Por último, como coda de mi exposición, evocaré el diálogo platónico “El
Político”,en el que un extranjero de Elea y el joven Sócrates discurren sobre el alcance
del poder judicial. El extranjero invita a considerar sólo el poder de los Jueces que
juzgan rectamente. Interés que comparte el joven Sócrates.
El extranjero se pregunta: “¿Acaso se extiende ese poder más allá de discernir
respecto a los contratos, qué es lo que está clasificado como justo y qué como injusto,
consultando a todas aquellas leyes consagradas que recibió del Rey legislador, a la vez
que presta para ello el concurso de su propia virtud específica, la de no dejarse vencer
por unos obsequios, ni por temores, ni conmiseraciones, ni por ninguna clase de
malquerencia o amistad, hasta el punto de estar dispuesto a resolver, en un caso dado,
las querellas entre unos y otros litigantes contra la orden dictada por el legislador?”.

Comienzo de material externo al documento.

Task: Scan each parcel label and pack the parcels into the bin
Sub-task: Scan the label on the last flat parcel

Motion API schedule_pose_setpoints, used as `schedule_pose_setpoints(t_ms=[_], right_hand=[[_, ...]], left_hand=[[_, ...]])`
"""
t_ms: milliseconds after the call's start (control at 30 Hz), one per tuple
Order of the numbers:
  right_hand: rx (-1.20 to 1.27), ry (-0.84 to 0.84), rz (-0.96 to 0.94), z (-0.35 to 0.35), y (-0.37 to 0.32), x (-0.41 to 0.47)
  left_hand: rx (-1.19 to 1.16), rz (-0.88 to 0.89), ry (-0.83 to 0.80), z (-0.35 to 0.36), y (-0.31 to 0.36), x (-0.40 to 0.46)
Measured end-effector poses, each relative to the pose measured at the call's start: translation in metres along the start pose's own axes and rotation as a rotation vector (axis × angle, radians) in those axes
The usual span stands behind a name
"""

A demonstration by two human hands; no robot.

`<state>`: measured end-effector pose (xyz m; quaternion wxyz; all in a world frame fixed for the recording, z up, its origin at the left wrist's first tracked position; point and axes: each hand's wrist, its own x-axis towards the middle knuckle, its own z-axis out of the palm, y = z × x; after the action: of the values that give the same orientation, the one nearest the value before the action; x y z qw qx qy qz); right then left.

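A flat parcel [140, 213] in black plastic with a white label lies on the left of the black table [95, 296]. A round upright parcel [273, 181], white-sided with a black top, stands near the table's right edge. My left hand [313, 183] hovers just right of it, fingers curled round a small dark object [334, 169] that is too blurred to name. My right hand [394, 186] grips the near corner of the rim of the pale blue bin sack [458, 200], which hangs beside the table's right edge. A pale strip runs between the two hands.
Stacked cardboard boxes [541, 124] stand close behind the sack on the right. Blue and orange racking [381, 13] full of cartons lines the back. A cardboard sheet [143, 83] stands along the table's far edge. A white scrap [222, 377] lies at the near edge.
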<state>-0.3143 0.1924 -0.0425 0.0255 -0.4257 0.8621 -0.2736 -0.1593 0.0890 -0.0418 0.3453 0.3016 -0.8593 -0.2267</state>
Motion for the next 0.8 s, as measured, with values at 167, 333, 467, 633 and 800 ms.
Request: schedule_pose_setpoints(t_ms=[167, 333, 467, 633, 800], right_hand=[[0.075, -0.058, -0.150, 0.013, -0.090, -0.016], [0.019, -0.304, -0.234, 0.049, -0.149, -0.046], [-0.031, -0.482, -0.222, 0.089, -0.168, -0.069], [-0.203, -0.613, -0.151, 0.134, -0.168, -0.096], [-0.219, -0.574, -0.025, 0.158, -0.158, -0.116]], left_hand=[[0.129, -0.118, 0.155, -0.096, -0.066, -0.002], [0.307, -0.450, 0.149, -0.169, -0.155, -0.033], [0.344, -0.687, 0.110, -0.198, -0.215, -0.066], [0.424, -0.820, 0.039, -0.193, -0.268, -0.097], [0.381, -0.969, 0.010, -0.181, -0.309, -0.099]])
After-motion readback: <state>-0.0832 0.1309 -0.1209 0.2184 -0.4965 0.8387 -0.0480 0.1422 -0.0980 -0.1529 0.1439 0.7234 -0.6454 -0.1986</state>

El joven Sócrates responde: “No; la función del poder judicial no se extiende
más allá de donde has dicho”. Afirmación que permite al extranjero hacer esta
apostilla: “Y, por añadidura, descubrimos que la fuerza de los Jueces no es la fuerza
real, si no la de ser guardiana de las leyes”.
Han transcurrido veinticuatro siglos y el tiempo nos confirma la verdad del
viejo aserto: “Todo, o casi todo, está en los griegos”. También esta reflexión, lúcida y
por ello actual, sobre el alcance y el sentido del poder judicial.